Exercise objective | From the line with "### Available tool" to the line with "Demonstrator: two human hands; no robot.", retype every line exactly, including those two, and leave out the rest of the data below.

Data segment |
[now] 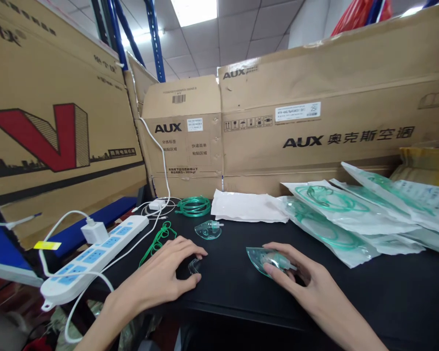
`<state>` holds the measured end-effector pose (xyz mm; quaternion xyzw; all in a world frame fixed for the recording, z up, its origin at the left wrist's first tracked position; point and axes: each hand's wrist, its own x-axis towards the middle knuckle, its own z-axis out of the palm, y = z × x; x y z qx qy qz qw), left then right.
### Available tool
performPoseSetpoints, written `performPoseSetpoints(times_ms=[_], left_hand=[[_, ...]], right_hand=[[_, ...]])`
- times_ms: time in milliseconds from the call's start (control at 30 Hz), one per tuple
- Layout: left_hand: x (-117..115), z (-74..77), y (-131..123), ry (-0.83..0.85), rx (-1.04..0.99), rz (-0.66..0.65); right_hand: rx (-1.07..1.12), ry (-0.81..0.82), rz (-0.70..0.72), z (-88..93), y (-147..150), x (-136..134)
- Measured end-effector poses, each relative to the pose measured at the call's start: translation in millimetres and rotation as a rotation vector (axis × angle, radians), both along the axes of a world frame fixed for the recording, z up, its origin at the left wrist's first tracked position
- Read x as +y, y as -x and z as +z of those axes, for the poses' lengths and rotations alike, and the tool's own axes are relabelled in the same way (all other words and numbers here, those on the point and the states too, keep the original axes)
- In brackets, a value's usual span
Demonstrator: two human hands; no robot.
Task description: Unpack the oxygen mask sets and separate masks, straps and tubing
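My right hand point(296, 273) grips a clear green oxygen mask point(260, 259) by its connector side, thumb in front and fingers behind. Between the thumb and fingers of my left hand point(168, 273) is a small clear curved plastic piece point(194, 266), low over the black table; its exact kind is unclear. A second clear green mask point(208, 230) lies on the table just beyond my left hand. Beside that hand, to the left, is a tangled green cord point(160, 240). Farther back sits a coil of green tubing point(193, 206).
A white pouch point(249, 205) lies at the back of the black table point(227, 287). Several clear-fronted pouches point(325, 200) with green tubing are piled at right. A white power strip point(95, 258) with cables stands left. Cardboard boxes point(256, 161) wall the back and left.
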<state>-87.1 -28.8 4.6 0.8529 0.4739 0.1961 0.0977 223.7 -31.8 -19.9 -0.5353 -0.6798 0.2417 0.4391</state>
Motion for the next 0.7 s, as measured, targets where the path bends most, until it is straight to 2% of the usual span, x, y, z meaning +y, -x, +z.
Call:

Result below |
### Available tool
performPoseSetpoints, written `performPoseSetpoints(times_ms=[_], left_hand=[[_, ...]], right_hand=[[_, ...]])`
- times_ms: time in milliseconds from the call's start (control at 30 Hz), one per tuple
- Layout: left_hand: x (-117..115), z (-74..77), y (-131..123), ry (-0.83..0.85), rx (-1.04..0.99), rz (-0.66..0.65); right_hand: rx (-1.07..1.12), ry (-0.81..0.82), rz (-0.70..0.72), z (-88..93), y (-147..150), x (-136..134)
- Measured end-effector poses, each relative to the pose measured at the call's start: translation in millimetres and rotation as a rotation vector (axis × angle, radians), both along the axes of a world frame fixed for the recording, z up, its origin at the left wrist's first tracked position
- Read x as +y, y as -x and z as +z of those axes, for the poses' lengths and rotations alike, and the tool's own axes are relabelled in the same way (all other words and numbers here, those on the point and the states too, keep the original axes)
- In brackets, a value's usual span
Demonstrator: two human hands; no robot.

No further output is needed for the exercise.